Kept unconscious all night, Cassidy had awakened to find herself tied hand and foot. The rage she flew into caused Jackson to dose her again for, he claimed, her own safety. By the time she woke the second time, she was too light-headed with hunger and thirst to put up a struggle. She wolfed down the sandwich, fries, and soda Jackson had waiting for her and now nursed the last of something sickeningly sweet and overly caffeinated. The handcuffs on her wrists forced her to hold the cup in two hands like a child. She toyed with the idea of using her shackles to strangle Garrett, the driver, but thought better of it. She wouldn’t be doing anyone any good injured or dead in a wreck. Keeping on her toes was imperative.

If only her toes weren’t still half-asleep. She wiggled them in her sandals, getting feeling back into them. The rest of her was doing a little better, though a shower would have been nice, and wearing one of Samantha’s long sun dresses—pilfered from the house laundry judging from the delicately sweaty smell of it—only added to her sense of disorientation.

Arriving back at the SCI hangar near sundown felt like déjà vu. Twenty-four hours and a truckload of horrors had passed since her first visit. Jackson took the cuffs off before they let her step out of the car and ushered her inside. In the office, Garrett pulled two light guns off their charging bases and headed for the torture chamber door. Apparently he had big plans for the evening. She almost regretted not having strangled him while she had the chance.

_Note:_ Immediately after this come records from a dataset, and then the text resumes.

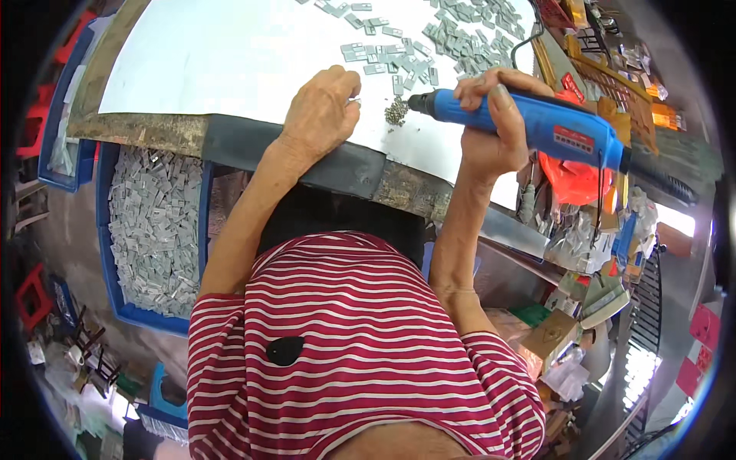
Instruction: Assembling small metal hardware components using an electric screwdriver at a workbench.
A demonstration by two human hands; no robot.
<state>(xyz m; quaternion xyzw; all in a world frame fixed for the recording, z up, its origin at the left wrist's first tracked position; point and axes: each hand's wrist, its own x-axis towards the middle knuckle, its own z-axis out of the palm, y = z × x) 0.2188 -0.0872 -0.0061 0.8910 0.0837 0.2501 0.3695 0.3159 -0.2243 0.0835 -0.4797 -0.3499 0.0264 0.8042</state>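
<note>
My right hand (pixel 494 126) is wrapped round a blue electric screwdriver (pixel 537 123), its black tip pointing left, just above a small heap of screws (pixel 395 112). Closed in a pinch, my left hand (pixel 323 107) is over the near edge of the white worktop (pixel 207 61). A pale sliver shows at its fingertips, but most of what it holds is hidden. Small grey rectangular pieces (pixel 399 57) lie scattered beyond the screws, and a thicker pile of the same pieces (pixel 475 34) is at the far right.
A blue crate (pixel 106 253) full of similar grey pieces stands below the table's left side. Another blue bin (pixel 57 146) is at the far left. The screwdriver's cord (pixel 659 180) runs off to the right, past a red plastic bag (pixel 571 180) and cluttered boxes.
</note>
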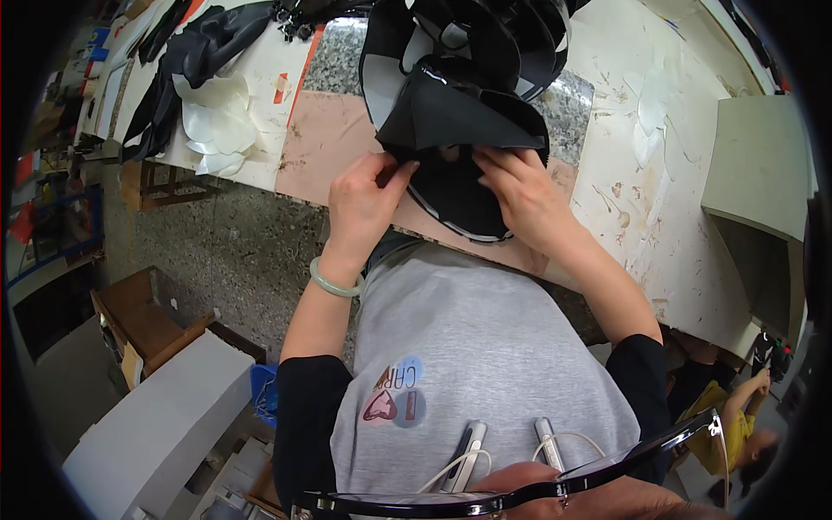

Scanning the room for anything that might gain her an advantage, something familiar caught her eye. Dominic’s dragon scabbards leaned in a far corner, looking a little like lost time travelers among the humming racks of technology.

Cassidy shot Jackson an ugly look. “Like you couldn’t buy your own? You had to steal his?”

He glanced at the swords, his mouth compressing into a white line. Without comment, he took her elbow and propelled her after Garrett through the next door. The first whiff of smoke made her go lightheaded. A swarm of fuzzy black dots threatened to blot out her vision.
Don’t you dare faint,
she admonished herself.

Garrett pulled up a plastic chair in front of the cage. “Sit, Miss Chandler. You might as well be comfortable.”

Cassidy plopped onto the chair with more relief than she cared to admit.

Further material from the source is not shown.